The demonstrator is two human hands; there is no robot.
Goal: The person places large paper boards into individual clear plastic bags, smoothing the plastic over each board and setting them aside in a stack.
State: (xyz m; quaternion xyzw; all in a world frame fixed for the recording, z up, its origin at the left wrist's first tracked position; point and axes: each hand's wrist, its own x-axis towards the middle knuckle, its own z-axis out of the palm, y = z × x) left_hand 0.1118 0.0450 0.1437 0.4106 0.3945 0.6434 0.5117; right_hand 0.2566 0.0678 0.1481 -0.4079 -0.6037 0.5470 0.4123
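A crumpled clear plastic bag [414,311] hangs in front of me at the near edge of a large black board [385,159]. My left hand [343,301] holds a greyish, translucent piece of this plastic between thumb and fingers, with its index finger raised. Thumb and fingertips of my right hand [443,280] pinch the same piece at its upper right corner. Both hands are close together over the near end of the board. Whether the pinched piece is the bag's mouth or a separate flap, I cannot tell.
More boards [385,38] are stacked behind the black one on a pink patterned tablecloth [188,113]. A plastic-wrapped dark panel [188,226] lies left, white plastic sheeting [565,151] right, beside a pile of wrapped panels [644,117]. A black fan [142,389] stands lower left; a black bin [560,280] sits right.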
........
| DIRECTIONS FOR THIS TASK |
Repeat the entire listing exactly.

| TASK RESPONSE |
The demonstrator is two human hands; there is no robot.
Goal: The person places large paper boards into individual clear plastic bags, smoothing the plastic over each board and setting them aside in a stack.
State: (xyz m; quaternion xyzw; all in a world frame fixed for the recording, z up, its origin at the left wrist's first tracked position; point and axes: each hand's wrist, its own x-axis towards the middle knuckle, its own z-axis out of the palm, y = z × x) left_hand 0.1118 0.0450 0.1437 0.4106 0.3945 0.6434 0.5117; right_hand 0.2566 0.0678 0.1481 -0.4079 -0.6037 0.5470 0.4123
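A crumpled clear plastic bag [414,311] hangs in front of me at the near edge of a large black board [385,159]. My left hand [343,301] holds a greyish, translucent piece of this plastic between thumb and fingers, with its index finger raised. Thumb and fingertips of my right hand [443,280] pinch the same piece at its upper right corner. Both hands are close together over the near end of the board. Whether the pinched piece is the bag's mouth or a separate flap, I cannot tell.
More boards [385,38] are stacked behind the black one on a pink patterned tablecloth [188,113]. A plastic-wrapped dark panel [188,226] lies left, white plastic sheeting [565,151] right, beside a pile of wrapped panels [644,117]. A black fan [142,389] stands lower left; a black bin [560,280] sits right.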

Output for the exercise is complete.